> Task requirements
Give the data again exactly as it is written.

> Information provided
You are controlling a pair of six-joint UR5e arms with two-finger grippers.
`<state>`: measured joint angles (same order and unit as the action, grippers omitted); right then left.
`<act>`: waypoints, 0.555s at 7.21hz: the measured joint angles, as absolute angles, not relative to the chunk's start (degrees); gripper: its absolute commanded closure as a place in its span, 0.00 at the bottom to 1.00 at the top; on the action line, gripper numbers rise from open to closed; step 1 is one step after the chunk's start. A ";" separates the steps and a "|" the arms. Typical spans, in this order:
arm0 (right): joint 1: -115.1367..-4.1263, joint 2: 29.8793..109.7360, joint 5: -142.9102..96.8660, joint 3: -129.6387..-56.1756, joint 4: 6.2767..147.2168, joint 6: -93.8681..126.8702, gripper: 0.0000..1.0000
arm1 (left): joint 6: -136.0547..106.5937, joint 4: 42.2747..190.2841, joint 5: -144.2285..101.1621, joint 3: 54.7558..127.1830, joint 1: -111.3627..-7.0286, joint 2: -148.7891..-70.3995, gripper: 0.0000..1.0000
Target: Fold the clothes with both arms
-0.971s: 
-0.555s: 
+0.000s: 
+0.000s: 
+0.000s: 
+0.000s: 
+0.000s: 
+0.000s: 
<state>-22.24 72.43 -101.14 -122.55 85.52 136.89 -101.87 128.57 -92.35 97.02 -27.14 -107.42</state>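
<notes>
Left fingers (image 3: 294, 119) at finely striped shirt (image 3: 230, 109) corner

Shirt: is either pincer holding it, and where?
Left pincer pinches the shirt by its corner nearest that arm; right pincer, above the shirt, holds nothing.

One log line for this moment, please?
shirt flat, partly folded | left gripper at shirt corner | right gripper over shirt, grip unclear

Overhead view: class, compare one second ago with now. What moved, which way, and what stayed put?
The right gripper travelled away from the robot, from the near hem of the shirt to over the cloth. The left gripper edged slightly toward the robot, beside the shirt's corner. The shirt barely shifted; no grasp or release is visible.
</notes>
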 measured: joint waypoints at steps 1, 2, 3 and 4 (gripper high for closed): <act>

> Solution to this exercise
You are controlling a pair of six-joint UR5e arms with two-finger grippers.
`<state>`: measured joint angles (same order and unit as the action, grippers omitted); right then left.
`<act>`: waypoints, 0.555s at 7.21hz: the measured joint angles, as absolute angles, not relative to the chunk's start (degrees); gripper: its absolute commanded closure as a place in its span, 0.00 at the bottom to 1.00 at the top; on the action line, gripper numbers rise from open to closed; step 1 is one step after the chunk's start. A ";" separates the steps and a "|" the arms. Typical spans, in this order:
arm0 (right): joint 1: -115.1367..-4.1263, joint 2: 29.8793..109.7360, joint 5: -142.9102..96.8660, joint 3: -129.6387..-56.1756, joint 4: 6.2767..147.2168, joint 6: -93.8681..126.8702, gripper: 0.0000..1.0000
arm1 (left): joint 6: -136.0547..106.5937, joint 4: 42.2747..190.2841, joint 5: -144.2285..101.1621, joint 3: 54.7558..127.1830, joint 1: -111.3627..-7.0286, joint 2: -148.7891..-70.3995, gripper: 0.0000..1.0000
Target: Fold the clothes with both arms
-0.971s: 
-0.555s: 
+0.000s: 
+0.000s: 
+0.000s: 
+0.000s: 
+0.000s: 
+0.000s: 
<state>-22.24 72.43 -101.14 -122.55 85.52 136.89 -101.87 128.57 -92.35 97.02 -27.14 -107.42</state>
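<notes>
Left fingers (image 3: 294, 119) at finely striped shirt (image 3: 230, 109) corner

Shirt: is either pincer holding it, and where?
Left pincer pinches the shirt by its corner nearest that arm; right pincer, above the shirt, holds nothing.

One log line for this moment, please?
shirt flat, partly folded | left gripper at shirt corner | right gripper over shirt, grip unclear

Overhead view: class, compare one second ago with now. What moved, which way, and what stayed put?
The right gripper travelled away from the robot, from the near hem of the shirt to over the cloth. The left gripper edged slightly toward the robot, beside the shirt's corner. The shirt barely shifted; no grasp or release is visible.
</notes>
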 measured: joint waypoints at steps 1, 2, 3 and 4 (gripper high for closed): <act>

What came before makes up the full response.